=== Activity ===
Report how many lines in the material hold the word "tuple". No other content is required.

=== Record extracts ===

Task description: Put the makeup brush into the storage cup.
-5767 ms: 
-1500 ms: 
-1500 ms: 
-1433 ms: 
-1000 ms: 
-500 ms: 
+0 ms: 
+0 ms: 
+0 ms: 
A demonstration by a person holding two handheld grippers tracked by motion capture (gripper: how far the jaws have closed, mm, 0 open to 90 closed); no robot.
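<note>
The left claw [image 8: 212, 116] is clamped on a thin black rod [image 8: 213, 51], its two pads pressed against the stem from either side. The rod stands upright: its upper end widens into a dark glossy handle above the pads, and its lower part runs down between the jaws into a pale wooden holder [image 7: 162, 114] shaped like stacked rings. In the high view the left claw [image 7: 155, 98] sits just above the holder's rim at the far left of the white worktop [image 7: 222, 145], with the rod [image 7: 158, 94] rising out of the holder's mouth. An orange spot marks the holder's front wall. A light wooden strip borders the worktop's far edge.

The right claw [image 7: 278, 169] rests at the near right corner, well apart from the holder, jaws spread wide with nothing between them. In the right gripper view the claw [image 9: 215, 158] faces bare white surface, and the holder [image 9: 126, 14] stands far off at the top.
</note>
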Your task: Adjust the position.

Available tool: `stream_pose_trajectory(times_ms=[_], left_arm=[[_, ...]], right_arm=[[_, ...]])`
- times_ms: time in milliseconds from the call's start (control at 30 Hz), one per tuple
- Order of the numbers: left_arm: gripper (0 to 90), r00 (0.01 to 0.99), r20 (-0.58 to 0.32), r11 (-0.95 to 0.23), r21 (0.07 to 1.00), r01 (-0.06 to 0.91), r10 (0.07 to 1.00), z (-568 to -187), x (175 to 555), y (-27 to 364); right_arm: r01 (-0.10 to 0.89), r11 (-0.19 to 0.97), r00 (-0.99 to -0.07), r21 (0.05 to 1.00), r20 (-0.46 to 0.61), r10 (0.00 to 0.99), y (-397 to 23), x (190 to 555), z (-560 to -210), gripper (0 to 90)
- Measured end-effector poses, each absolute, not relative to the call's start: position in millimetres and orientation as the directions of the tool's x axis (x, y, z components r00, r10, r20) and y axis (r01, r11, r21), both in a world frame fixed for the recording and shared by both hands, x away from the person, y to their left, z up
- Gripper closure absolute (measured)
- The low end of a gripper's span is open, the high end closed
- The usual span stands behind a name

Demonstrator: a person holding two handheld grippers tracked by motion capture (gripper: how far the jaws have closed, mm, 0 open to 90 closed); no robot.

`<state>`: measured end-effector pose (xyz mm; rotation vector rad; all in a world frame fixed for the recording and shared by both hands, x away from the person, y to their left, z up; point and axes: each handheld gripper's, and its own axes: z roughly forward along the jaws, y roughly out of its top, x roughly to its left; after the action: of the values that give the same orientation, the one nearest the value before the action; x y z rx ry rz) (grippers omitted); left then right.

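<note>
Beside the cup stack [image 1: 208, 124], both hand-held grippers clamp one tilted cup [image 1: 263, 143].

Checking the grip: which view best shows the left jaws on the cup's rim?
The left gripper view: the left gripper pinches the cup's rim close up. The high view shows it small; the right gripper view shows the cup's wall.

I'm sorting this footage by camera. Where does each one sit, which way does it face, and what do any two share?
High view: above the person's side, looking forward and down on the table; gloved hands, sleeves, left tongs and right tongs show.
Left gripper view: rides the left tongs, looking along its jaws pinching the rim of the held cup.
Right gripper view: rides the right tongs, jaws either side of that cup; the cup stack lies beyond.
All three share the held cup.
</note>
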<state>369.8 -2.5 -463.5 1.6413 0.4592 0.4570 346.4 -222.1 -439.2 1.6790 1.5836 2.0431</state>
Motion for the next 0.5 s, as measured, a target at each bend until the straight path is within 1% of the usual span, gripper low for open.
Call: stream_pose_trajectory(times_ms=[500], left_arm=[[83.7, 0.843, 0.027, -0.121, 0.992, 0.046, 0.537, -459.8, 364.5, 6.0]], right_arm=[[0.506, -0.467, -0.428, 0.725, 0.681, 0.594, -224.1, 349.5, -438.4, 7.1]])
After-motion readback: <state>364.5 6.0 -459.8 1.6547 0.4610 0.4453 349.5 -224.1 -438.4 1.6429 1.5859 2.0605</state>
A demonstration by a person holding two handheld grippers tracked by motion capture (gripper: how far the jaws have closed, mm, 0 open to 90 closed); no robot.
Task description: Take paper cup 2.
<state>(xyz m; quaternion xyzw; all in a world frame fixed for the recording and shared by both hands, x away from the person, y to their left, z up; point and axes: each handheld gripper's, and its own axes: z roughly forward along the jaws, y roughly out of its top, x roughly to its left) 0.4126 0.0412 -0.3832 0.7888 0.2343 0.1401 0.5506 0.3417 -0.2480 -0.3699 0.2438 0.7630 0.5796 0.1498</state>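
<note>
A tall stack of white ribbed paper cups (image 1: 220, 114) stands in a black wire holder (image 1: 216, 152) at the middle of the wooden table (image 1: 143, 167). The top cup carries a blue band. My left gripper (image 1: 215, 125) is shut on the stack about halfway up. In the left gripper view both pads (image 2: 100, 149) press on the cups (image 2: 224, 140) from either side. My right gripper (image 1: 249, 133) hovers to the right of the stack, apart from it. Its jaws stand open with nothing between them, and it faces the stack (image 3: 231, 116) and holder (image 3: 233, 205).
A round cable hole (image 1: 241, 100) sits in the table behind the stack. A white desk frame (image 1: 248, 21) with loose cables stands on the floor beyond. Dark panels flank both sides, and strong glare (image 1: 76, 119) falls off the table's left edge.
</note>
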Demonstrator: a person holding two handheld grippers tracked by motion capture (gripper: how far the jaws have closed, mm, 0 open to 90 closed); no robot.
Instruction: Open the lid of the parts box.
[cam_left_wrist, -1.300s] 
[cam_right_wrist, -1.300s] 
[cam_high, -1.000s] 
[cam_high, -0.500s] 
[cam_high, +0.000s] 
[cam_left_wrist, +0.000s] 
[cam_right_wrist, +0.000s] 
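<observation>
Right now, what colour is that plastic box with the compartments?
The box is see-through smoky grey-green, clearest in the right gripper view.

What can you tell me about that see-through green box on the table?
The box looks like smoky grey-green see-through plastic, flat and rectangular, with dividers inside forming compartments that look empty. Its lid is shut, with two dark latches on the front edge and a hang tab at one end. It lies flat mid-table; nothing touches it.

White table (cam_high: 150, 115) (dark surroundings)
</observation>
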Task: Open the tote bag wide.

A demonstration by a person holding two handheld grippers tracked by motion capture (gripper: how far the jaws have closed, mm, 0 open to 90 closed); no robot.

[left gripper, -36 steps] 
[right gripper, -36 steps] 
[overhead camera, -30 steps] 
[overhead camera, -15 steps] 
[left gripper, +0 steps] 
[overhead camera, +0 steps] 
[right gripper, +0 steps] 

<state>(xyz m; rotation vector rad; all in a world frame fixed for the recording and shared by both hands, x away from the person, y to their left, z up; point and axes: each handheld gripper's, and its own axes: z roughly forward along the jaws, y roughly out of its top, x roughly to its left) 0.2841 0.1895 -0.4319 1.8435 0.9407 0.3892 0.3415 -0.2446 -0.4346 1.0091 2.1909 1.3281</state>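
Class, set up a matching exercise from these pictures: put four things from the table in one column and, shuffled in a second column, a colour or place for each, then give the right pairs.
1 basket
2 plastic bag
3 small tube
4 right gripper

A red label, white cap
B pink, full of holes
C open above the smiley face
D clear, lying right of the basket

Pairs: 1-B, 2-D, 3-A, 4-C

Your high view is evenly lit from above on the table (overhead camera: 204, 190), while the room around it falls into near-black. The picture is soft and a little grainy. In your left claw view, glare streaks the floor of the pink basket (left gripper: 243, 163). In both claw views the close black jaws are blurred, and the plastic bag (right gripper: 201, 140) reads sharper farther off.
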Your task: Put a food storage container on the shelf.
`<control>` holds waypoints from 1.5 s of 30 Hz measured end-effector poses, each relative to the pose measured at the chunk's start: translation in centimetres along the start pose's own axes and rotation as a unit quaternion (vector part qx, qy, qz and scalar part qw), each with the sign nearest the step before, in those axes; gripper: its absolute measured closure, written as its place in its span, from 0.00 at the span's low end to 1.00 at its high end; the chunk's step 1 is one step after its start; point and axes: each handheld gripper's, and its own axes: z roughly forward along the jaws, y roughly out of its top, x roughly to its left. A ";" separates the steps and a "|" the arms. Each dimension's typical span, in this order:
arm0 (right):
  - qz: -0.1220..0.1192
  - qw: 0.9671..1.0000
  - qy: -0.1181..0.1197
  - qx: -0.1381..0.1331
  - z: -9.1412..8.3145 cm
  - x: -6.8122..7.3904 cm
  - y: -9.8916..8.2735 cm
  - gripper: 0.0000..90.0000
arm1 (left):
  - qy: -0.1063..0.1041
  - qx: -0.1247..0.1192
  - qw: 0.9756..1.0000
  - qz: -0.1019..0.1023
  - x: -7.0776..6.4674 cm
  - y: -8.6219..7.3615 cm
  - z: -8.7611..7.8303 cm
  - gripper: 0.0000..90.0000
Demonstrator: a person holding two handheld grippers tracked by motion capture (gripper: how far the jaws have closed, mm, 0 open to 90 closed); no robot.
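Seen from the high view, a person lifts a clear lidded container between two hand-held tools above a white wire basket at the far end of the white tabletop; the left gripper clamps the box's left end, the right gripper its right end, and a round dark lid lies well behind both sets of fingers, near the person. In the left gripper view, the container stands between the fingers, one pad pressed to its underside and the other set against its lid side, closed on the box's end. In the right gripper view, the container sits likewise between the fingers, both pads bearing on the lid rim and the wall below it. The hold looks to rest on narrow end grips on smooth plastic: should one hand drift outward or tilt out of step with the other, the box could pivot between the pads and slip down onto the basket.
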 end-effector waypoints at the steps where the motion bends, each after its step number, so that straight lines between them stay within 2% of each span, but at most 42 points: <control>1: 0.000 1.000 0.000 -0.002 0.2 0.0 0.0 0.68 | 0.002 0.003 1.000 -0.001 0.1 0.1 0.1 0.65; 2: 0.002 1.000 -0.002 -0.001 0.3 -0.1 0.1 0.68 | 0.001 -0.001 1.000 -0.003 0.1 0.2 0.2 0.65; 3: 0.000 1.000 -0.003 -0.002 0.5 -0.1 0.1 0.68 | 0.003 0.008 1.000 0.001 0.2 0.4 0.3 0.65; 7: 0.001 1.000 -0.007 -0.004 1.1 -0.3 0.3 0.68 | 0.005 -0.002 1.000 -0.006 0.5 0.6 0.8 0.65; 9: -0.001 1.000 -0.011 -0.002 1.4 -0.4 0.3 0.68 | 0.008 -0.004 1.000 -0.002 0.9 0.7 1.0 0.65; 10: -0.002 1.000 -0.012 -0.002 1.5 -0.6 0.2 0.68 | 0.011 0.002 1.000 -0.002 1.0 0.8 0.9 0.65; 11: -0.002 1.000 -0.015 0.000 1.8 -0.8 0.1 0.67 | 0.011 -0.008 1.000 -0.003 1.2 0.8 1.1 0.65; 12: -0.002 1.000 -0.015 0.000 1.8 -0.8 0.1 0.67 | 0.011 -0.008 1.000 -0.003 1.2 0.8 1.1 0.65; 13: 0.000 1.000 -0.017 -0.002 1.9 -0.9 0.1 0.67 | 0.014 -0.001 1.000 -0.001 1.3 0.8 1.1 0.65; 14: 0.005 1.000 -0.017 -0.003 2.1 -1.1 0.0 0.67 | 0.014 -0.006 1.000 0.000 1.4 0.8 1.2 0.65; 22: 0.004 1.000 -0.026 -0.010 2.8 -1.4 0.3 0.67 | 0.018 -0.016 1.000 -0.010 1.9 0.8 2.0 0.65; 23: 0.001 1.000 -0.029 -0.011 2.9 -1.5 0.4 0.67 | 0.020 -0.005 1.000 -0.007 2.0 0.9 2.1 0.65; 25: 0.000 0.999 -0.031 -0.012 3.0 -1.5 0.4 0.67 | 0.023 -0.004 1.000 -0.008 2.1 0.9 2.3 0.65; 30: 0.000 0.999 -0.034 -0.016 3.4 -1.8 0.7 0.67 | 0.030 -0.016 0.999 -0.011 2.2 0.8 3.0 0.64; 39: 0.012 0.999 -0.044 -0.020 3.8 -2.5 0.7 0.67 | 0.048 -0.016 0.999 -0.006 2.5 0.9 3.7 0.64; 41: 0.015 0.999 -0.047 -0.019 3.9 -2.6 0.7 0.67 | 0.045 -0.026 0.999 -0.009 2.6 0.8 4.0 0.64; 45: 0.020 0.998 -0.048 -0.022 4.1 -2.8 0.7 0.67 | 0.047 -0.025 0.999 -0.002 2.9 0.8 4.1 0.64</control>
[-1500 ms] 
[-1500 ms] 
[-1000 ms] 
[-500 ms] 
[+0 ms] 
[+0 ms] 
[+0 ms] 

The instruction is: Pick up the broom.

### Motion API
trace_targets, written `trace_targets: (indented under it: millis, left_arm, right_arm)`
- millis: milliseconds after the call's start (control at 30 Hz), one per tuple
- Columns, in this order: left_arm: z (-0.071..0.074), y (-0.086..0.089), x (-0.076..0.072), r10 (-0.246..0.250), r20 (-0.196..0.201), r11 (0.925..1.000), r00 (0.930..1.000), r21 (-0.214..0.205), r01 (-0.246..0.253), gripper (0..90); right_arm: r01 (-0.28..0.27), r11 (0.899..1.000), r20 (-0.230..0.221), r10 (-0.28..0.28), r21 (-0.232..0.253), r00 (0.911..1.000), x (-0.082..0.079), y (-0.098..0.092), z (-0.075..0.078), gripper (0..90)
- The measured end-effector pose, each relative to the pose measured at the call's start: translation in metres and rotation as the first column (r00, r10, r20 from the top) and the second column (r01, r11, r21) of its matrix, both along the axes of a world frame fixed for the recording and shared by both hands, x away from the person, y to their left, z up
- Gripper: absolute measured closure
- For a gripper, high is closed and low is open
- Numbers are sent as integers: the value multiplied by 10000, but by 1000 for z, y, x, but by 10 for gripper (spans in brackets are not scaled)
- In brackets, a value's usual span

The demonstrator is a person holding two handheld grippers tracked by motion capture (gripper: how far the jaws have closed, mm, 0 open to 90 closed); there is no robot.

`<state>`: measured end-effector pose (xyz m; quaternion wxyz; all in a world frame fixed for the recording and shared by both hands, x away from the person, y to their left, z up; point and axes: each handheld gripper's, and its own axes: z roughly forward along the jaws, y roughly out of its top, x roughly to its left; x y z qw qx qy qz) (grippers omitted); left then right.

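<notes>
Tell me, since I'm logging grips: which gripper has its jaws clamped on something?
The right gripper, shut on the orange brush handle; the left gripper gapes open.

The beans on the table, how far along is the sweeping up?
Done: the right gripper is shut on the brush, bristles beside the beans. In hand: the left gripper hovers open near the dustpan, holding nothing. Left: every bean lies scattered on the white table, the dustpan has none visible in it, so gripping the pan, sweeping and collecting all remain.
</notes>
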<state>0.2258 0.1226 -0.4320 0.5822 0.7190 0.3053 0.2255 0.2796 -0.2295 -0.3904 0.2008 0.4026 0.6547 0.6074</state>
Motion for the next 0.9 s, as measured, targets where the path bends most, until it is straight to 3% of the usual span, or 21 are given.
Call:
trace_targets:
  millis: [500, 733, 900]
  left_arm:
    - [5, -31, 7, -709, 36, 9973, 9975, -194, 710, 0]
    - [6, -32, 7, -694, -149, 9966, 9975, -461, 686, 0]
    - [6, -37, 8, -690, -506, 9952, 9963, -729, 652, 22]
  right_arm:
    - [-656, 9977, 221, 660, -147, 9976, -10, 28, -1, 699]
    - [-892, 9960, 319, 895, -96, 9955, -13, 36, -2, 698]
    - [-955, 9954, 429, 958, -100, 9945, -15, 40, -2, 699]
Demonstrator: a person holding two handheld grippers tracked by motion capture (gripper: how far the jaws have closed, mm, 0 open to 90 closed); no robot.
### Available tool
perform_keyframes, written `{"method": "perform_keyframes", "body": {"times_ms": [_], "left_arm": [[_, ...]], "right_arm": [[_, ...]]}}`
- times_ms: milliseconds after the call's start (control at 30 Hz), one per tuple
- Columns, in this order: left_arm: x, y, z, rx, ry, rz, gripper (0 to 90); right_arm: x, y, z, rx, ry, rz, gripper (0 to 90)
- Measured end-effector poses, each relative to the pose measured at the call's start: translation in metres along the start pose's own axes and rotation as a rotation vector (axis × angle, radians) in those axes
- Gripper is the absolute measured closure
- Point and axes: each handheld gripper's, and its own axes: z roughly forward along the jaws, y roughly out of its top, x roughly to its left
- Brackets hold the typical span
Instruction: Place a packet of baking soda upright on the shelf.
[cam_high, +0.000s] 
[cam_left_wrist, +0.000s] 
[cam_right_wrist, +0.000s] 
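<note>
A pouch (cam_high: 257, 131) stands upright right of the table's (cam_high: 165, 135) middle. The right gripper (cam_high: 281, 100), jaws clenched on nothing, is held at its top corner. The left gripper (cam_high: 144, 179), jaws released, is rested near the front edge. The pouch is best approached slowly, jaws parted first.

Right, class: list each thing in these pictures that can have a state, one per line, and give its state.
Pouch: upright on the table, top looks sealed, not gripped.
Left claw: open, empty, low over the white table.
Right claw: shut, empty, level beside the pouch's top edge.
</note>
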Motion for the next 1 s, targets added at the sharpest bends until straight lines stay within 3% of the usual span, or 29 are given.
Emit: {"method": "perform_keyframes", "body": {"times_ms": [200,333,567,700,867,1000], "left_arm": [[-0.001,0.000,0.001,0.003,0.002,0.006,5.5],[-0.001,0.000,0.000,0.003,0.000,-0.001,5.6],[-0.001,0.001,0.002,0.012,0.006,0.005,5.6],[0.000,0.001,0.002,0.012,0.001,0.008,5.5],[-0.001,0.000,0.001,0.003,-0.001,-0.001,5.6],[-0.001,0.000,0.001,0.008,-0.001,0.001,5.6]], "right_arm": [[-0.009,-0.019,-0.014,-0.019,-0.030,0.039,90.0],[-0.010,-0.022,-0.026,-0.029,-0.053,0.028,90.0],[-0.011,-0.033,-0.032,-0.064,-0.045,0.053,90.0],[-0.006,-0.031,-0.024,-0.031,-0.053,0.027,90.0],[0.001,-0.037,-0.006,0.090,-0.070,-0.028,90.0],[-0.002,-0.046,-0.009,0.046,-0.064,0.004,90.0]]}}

=== Response box ===
3